**Exercise brief**
Check every line below for the string "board", and copy the lines that contain it.

**Material supplied**
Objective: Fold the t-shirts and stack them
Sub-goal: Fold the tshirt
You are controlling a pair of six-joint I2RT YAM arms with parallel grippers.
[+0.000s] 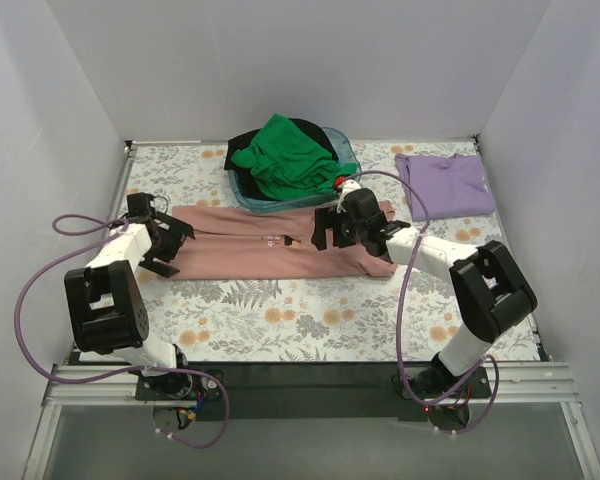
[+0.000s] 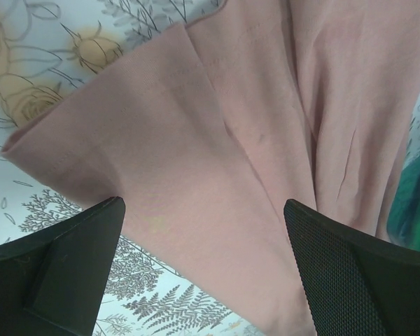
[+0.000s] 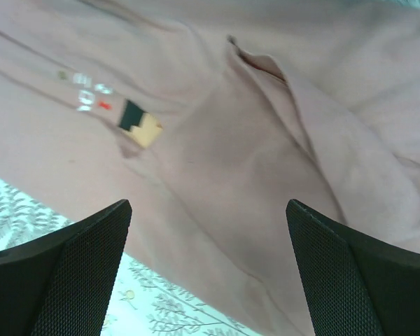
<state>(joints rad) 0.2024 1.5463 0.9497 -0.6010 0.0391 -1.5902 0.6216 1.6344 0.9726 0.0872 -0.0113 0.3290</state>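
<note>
Floral tabletop (image 1: 280, 320), 4 t-shirts (image 1: 240, 250)

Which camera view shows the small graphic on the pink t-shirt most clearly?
The right wrist view: the graphic lies close, its black and tan blocks distinct on the pink t-shirt. The top external view shows only tiny pale specks. The left wrist view shows plain pink cloth, no graphic.

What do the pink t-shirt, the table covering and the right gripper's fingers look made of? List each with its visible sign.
Pink t-shirt: soft matte knit, likely cotton; stitched hem, limp creases.
Table covering: floral-printed sheet, matte; cloth or vinyl, cannot tell.
Fingers of the right gripper: black, probably plastic, with a fine dotted grip texture.
</note>
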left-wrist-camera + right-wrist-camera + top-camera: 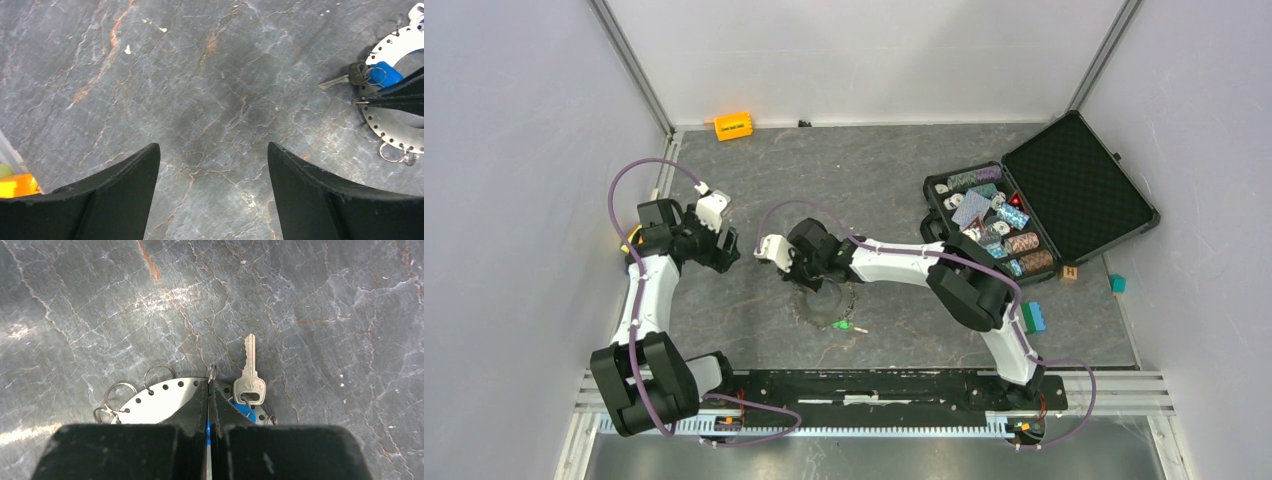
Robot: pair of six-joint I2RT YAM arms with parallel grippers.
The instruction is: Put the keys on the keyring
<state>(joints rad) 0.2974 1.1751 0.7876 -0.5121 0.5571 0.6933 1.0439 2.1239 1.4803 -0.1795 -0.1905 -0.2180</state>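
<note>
Your right gripper [211, 381] was pinched shut at the rim of the keyring [160, 399], which lay flat on the table [325, 315]; real hold unclear. Your left gripper [214, 147] hung wide open, empty. Ring looked thin, stiff, slippery: you'd want its edge. One blue-tagged key [250, 385] lay against it, light.

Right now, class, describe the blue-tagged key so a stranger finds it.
On the grey marble table, find the toothed keyring at centre. A silver key lies at its rim, blade pointing outward. Its blue tag separates it from the green-tagged key nearby.
</note>
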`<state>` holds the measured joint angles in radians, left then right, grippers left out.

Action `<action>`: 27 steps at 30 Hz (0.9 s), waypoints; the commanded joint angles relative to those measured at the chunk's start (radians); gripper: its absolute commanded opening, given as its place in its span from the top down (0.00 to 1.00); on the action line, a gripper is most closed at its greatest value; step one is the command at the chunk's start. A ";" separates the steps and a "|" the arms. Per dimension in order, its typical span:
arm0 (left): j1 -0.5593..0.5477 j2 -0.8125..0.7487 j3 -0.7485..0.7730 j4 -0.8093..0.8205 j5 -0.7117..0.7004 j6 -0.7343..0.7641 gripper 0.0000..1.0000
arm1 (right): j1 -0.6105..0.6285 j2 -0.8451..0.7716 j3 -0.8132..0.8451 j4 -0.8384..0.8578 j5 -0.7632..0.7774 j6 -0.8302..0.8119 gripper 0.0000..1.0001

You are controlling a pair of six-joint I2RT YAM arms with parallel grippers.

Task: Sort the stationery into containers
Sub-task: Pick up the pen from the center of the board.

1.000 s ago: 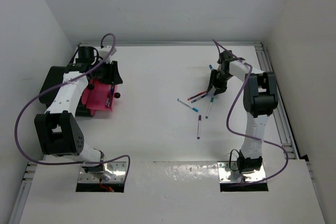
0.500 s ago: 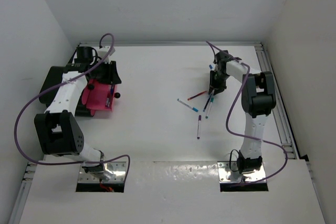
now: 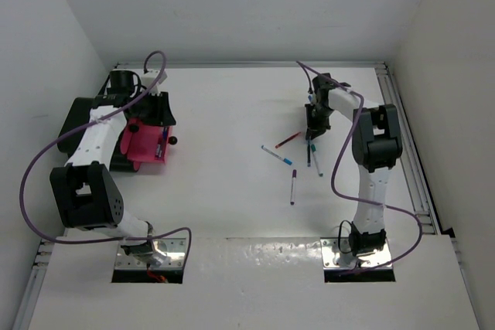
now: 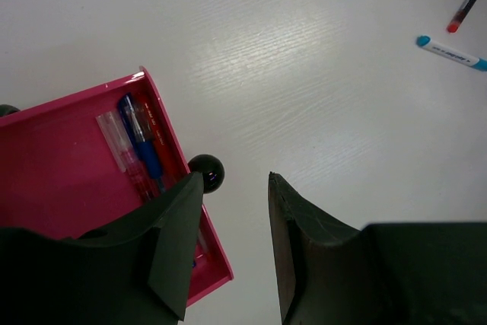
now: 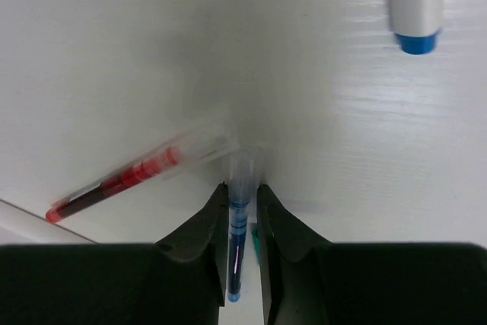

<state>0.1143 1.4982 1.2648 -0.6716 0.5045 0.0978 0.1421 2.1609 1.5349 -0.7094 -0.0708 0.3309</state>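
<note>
Because the blue pen (image 5: 237,253) lies in a loose cluster at the far right of the surface (image 3: 224,106), the right tool (image 5: 240,188) stands nose-down over it with one finger on each side of the barrel, which looks meant to take this pen alone. The fingers are drawn in close. A sliver of a teal pen (image 5: 255,243) shows beside one of them, so I cannot tell whether the pinch is already made. A red pen (image 5: 114,183) lies slantwise with its clear end near the blue pen's tip, and closing fingers could nudge it. Another blue-capped pen (image 5: 415,5) lies well apart.

From above, a white pen (image 3: 276,154) and a purple pen (image 3: 293,186) lie loose, left of and nearer than the cluster.

At the far left sits the pink tray (image 4: 61,180), which already holds a blue and a red pen laid side by side along its right wall. The black box (image 3: 77,113) is beside it on the left. The left tool (image 4: 233,180) hovers over the tray's right edge, fingers spread and nothing between them. Since pens seem to belong in the tray, the blue one likely has to cross the whole surface.
</note>
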 commanded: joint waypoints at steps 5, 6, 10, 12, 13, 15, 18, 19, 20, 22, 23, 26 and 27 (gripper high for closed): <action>0.033 -0.006 -0.005 -0.005 0.016 0.020 0.54 | 0.042 0.053 0.004 0.005 -0.050 0.017 0.94; 0.035 -0.006 -0.004 -0.005 0.016 0.020 0.54 | 0.040 0.048 -0.002 0.007 -0.050 0.022 0.95; 0.033 -0.007 -0.002 -0.002 0.028 0.017 0.54 | 0.042 0.007 -0.028 -0.002 -0.057 0.045 1.00; 0.036 -0.009 0.002 -0.002 0.034 0.016 0.54 | 0.040 -0.015 -0.035 -0.005 -0.092 0.051 1.00; 0.035 -0.010 0.002 0.001 0.048 0.017 0.54 | 0.040 -0.039 -0.035 -0.007 -0.106 0.054 1.00; 0.036 -0.021 0.002 0.004 0.078 0.017 0.54 | 0.042 -0.064 -0.030 -0.007 -0.160 0.054 1.00; 0.044 -0.050 -0.002 0.015 0.168 0.023 0.54 | 0.036 -0.124 -0.015 -0.007 -0.254 0.045 1.00; 0.048 -0.059 -0.004 0.032 0.195 0.023 0.54 | 0.030 -0.137 -0.013 -0.007 -0.277 0.040 1.00; 0.050 -0.081 -0.007 0.041 0.221 0.023 0.53 | 0.021 -0.162 -0.007 -0.007 -0.300 0.040 1.00; 0.051 -0.116 -0.008 0.067 0.297 0.020 0.51 | 0.001 -0.187 0.004 -0.012 -0.375 0.049 1.00; 0.051 -0.128 -0.010 0.075 0.352 0.020 0.50 | -0.006 -0.208 0.008 -0.010 -0.397 0.057 1.00; 0.036 -0.168 -0.034 0.133 0.471 -0.007 0.43 | -0.024 -0.248 0.031 -0.016 -0.481 0.101 1.00; 0.012 -0.194 -0.065 0.154 0.520 -0.044 0.41 | -0.021 -0.272 0.040 -0.010 -0.497 0.115 1.00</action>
<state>0.1486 1.3754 1.2354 -0.6079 0.8314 0.0948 0.1326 1.9686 1.5249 -0.7277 -0.4507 0.3950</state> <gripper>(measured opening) 0.574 0.140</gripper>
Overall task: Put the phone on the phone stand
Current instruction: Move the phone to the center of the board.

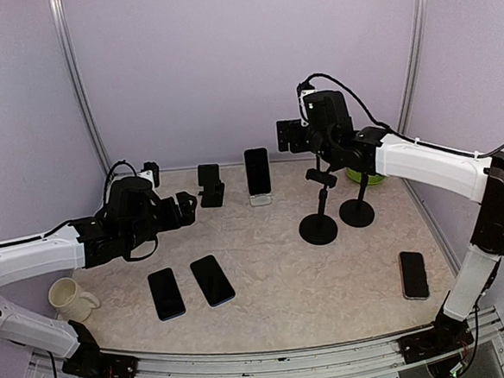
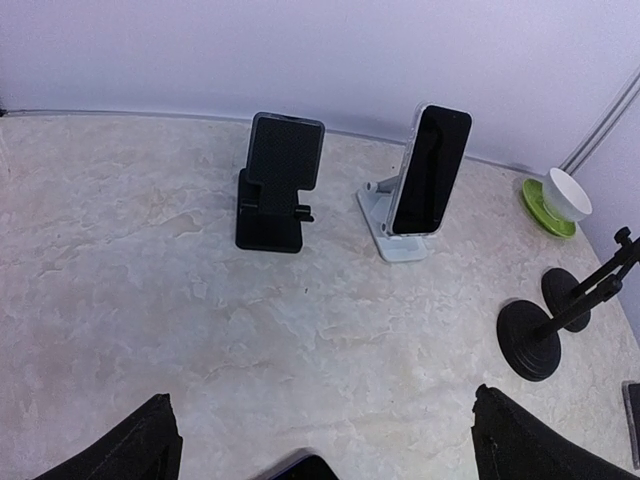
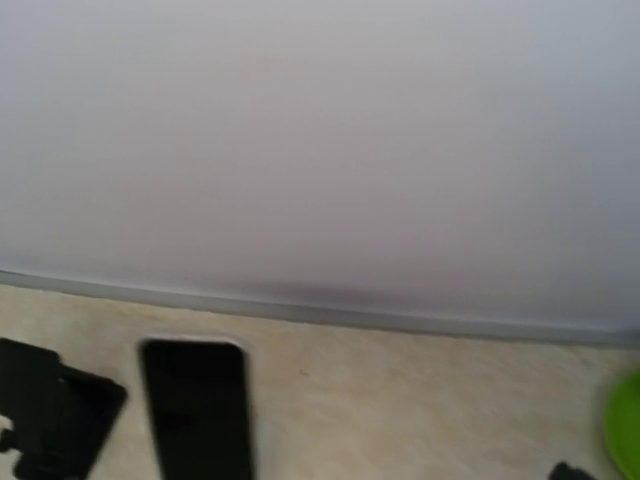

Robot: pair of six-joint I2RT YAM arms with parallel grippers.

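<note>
Well, a glossy black slab of phone point(image 1: 257, 171) leans upright on the white, angular phone stand point(image 1: 260, 200) on the marbled beige tabletop point(image 1: 284, 273). Just left of that stand sits a matte black stand point(image 1: 209, 185). Nearer than the white stand, the left fingers point(image 2: 140, 445) gape apart. The right fingers point(image 1: 288, 136), raised just right of it, are spread wide too.

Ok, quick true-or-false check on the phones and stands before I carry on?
The white stand holds an upright phone. True.
The black stand also holds a phone. False: the black stand is empty.
Two flat phones lie side by side near the left arm. True.
The left gripper grips a phone. False: the left gripper is open, holding nothing.
The mug sits by the right arm. False: the mug is at the near left.
</note>
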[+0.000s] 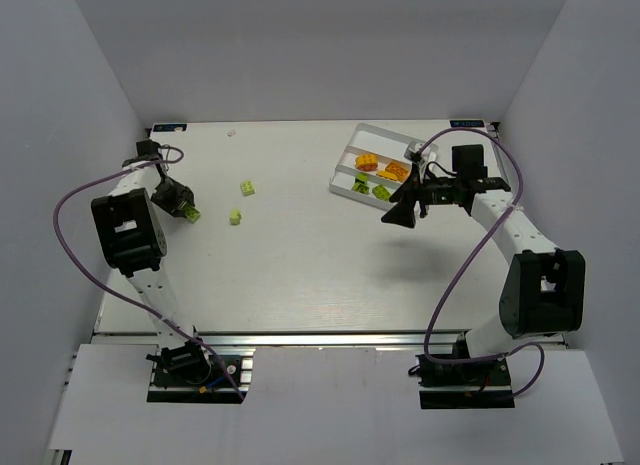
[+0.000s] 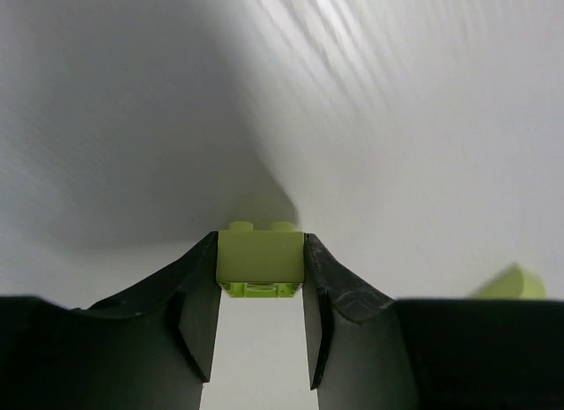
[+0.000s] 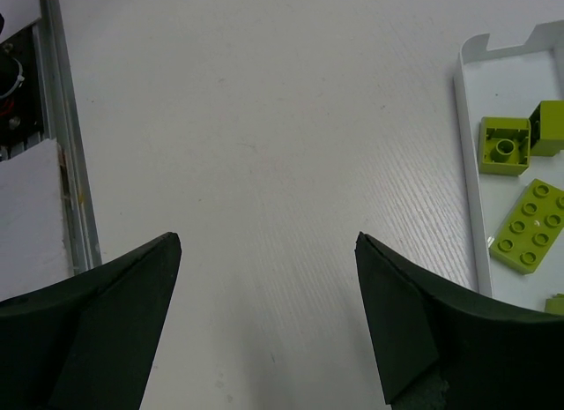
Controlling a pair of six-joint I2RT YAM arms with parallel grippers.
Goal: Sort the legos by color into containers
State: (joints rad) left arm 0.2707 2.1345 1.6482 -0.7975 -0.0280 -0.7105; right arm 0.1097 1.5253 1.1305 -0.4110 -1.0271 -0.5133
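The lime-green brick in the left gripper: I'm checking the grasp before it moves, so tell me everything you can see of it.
The small lime-green plastic brick is glossy and blocky, with two round studs showing on its top. It sits level, clamped by its two side faces between the tips of the left gripper's dark fingers. It is near the left side of the white table, apart from the nearest loose green brick. Whether it rests on the table or is lifted cannot be told.
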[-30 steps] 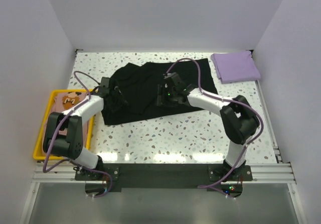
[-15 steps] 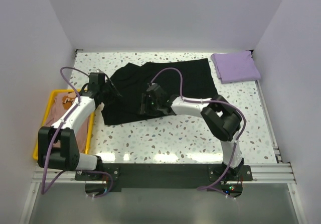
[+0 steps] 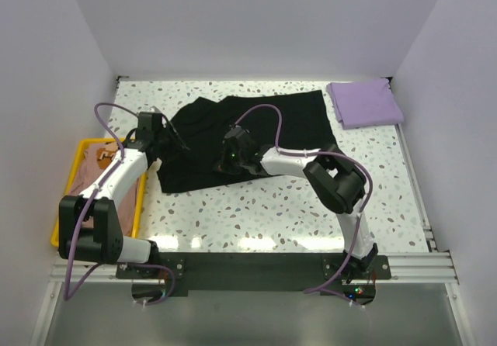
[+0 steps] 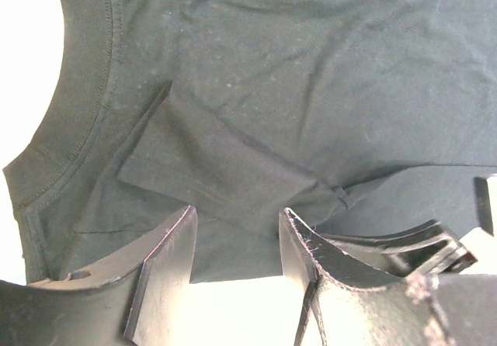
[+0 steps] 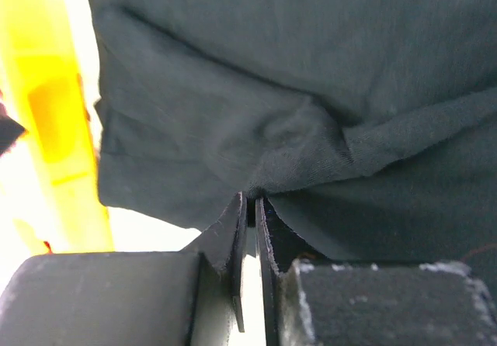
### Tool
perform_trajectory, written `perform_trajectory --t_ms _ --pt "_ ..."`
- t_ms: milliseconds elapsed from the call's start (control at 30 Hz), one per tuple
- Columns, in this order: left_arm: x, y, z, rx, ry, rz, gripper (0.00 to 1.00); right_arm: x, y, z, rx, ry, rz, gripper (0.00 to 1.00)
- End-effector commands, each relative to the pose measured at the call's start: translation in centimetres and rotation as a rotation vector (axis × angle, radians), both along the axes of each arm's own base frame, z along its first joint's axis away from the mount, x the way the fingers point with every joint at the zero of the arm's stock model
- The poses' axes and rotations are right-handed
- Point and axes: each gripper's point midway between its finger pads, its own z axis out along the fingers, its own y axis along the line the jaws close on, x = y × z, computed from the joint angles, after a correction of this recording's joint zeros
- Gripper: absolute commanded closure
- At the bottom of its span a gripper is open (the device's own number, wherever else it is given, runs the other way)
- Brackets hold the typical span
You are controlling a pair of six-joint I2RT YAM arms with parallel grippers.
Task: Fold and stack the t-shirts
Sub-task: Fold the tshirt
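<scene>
The large black t-shirt (image 3: 268,121) lies spread and creased across the middle of the table. My right gripper (image 3: 226,156) is shut on a pinched ridge of this black t-shirt (image 5: 272,67) near its front left part, the jaws (image 5: 252,200) pressed together. My left gripper (image 3: 172,138) stands open at the shirt's left edge near the collar; its fingers (image 4: 167,264) straddle the black cloth (image 4: 272,90) without closing on it. A folded lavender t-shirt (image 3: 365,103) rests at the back right. The peach-tan t-shirt (image 3: 99,160) lies in the tray.
A yellow plastic tray (image 3: 58,223) sits at the table's left edge, beside the left arm; its wall (image 5: 54,105) shows close by in the right wrist view. White walls enclose the table on three sides.
The right arm swung left across the black t-shirt and its jaws closed on a fold of cloth. The left gripper shifted back and left to the shirt's edge, still open.
</scene>
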Motion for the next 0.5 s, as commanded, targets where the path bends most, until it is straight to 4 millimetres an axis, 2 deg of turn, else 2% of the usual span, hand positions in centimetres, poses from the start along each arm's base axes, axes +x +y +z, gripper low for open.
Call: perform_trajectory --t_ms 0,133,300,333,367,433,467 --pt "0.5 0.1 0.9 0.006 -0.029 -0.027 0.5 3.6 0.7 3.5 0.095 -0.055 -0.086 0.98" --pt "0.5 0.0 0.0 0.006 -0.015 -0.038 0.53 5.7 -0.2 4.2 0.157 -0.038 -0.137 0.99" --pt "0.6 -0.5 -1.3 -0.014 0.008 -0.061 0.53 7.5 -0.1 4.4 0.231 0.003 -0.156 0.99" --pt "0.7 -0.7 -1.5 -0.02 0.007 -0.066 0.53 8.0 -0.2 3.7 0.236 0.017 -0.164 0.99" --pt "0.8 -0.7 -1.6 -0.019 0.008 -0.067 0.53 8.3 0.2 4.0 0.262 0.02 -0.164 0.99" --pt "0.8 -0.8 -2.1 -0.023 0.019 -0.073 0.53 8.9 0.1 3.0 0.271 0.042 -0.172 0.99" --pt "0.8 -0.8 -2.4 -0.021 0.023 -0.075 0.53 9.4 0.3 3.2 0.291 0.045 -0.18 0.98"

**Output for this task**
Sub-task: Pick up the pen from the center of the board.
Current instruction: Move the phone to the center of the board.

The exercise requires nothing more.